“Listen to her, girls,” Kate cried. “And remember what I prophesy. The Patsy D. will finish fifth, while the Witch Cat glides over the line first.”

Polly said nothing. From her seat beside Dorothy, she looked at the beautiful silver cup and thought of the race. She had said she was a good sportsman, as the Admiral wished her to be, and she was sure she could see the Cup go to the best yacht without any feeling of envy, but she almost wished there might have been nine consolation prizes, for something seemed to tell her that the Pirate would be the winner. There was something different about Tom’s big knockabout, and the daring way that Nancy sailed her, that left the other boats out in the cold. Nancy knew the bay well. She was used to every ripple on it, every turn of the tide, every breath of wind, every mood and whim that passed over it like cloud shadows. And she knew, too, the trim, slender boat as she might some live, tamed animal that loved her. The Cup would mean a great deal more to her than to the other girls. Most of them came from well-to-do families, and they themselves were happy, normal city-bred girls, who had had plenty of amusement and novelty in their lives, while Nancy had spent all of hers in the little gray cottage that listed to leeward on Fair Havens’ beach. She had never even been inside the Orienta until the girls took her with them, and now that she was there and had a chance of winning the Cup, she seemed like another girl. While the rest chatted and laughed, she sat quietly by, but Polly caught her glance now and then, and the quick, wistful smile, and she knew what she was thinking about. Once, when Dorothy rose to make a little speech, Polly closed her eyes for a second, in a half-expressed prayer that if it were right for Nancy to win the race, she herself might be willing and glad to have her.

“But you’re not,” she told herself, after the luncheon, when they all went down to the beach to walk and pass the time. Her chin was raised, her brown eyes troubled, but she smiled in the old bright way, and laughed with the rest, even while she thought: “You’re not glad, Polly Page, that Nancy has even a little bit of a chance against the Tidy Jane, and you want the Cup with all your heart, and you know perfectly well that if Nancy were not in the race, you could win it.”

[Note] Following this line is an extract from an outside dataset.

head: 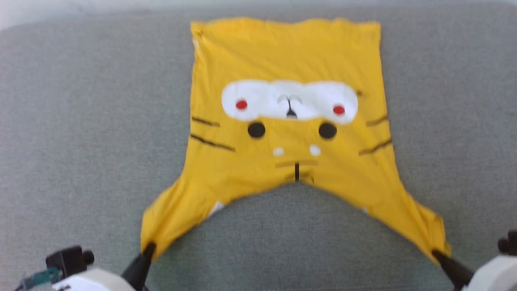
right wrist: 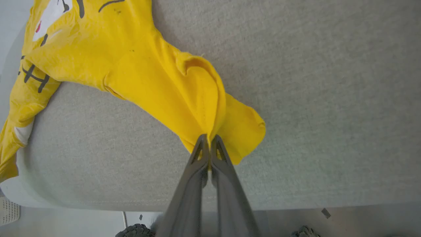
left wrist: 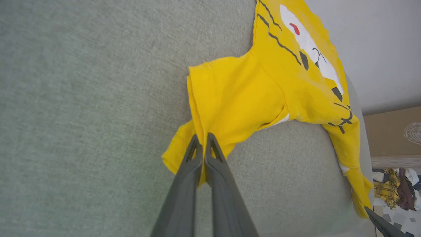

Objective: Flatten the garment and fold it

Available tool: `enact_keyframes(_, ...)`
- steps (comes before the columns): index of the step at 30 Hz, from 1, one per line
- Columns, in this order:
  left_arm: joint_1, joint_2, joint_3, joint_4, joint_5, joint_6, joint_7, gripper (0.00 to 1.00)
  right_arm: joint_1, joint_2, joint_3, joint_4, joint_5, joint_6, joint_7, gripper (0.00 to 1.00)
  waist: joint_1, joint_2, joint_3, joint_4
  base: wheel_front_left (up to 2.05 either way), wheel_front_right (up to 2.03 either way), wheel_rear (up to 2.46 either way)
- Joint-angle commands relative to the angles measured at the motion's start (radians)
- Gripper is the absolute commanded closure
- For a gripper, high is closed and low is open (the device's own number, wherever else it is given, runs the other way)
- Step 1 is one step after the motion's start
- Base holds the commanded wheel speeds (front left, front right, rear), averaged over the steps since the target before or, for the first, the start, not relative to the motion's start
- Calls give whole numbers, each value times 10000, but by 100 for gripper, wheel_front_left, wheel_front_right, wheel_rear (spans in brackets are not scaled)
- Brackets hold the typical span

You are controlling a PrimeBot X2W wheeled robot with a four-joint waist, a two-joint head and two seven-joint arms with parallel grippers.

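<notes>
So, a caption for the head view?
Left gripper and right gripper pinch a bright yellow cartoon-face T-shirt spread on grey fabric.

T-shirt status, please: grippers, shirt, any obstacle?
Jaws shut, one sleeve each: left gripper, right gripper. The yellow T-shirt print-up, spread on grey fabric surface. No obstacle seen.
</notes>
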Motion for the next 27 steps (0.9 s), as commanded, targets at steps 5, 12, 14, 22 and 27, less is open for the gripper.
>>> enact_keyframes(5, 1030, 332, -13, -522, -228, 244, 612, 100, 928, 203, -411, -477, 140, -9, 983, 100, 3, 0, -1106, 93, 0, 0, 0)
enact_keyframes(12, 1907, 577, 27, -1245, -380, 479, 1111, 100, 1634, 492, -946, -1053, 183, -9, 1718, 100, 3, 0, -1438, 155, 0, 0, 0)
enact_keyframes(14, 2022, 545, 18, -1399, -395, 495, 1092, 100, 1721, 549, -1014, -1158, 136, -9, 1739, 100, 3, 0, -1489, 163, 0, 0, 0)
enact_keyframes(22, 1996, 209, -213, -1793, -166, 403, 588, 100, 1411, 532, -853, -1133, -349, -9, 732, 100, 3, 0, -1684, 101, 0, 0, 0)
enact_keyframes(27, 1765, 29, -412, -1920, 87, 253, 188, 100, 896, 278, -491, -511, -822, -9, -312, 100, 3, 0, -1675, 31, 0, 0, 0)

“Polly, you look just like the Winged Victory with the wind blowing back your hair and dress that way,” called Ruth.

“I wouldn’t allow such a comparison,” Kate declared. “Polly, it doesn’t have any head, you know.”

But Polly smiled and waved her hand at them, and said nothing. Nancy was walking beside her, and she wondered whether a true sportsman ever allows sentimental reasons to outweigh his sense of fairness, whether it was wrong for her to hope with all her heart that she might win the race when Nancy had set all her hopes on it.

“Father says that if I should win the Cup,” Nancy whispered, happily, as she slipped her arm through Polly’s, “he’ll build me a knockabout for next year just like Tom’s. And just think, if you girls hadn’t let me come into your club, I couldn’t have raced at all. Aren’t things queer, Polly?”

“Curious and curiouser,” smiled back Polly, remembering the expression of one of her favorite heroines. The Doctor and Mrs. Bardwell were walking towards them, with several of the club members, and they all strolled down to the pier to watch for the incoming yachts. At just four-thirty-two by the Doctor’s watch, the first boat hove in sight around the Point. She was too far away for them to distinguish her identity, but hardly had she come about and started on the new stretch than a larger yacht appeared, following hard in her wake.

“That’s the Thistle,” cried Dorothy. “I know the cut of her sails. Oh, dear, I wonder if the other is papa’s?”

“The Thistle’s crowding on more sail, and gaining,” Polly exclaimed, watching them through glasses. “She will win!”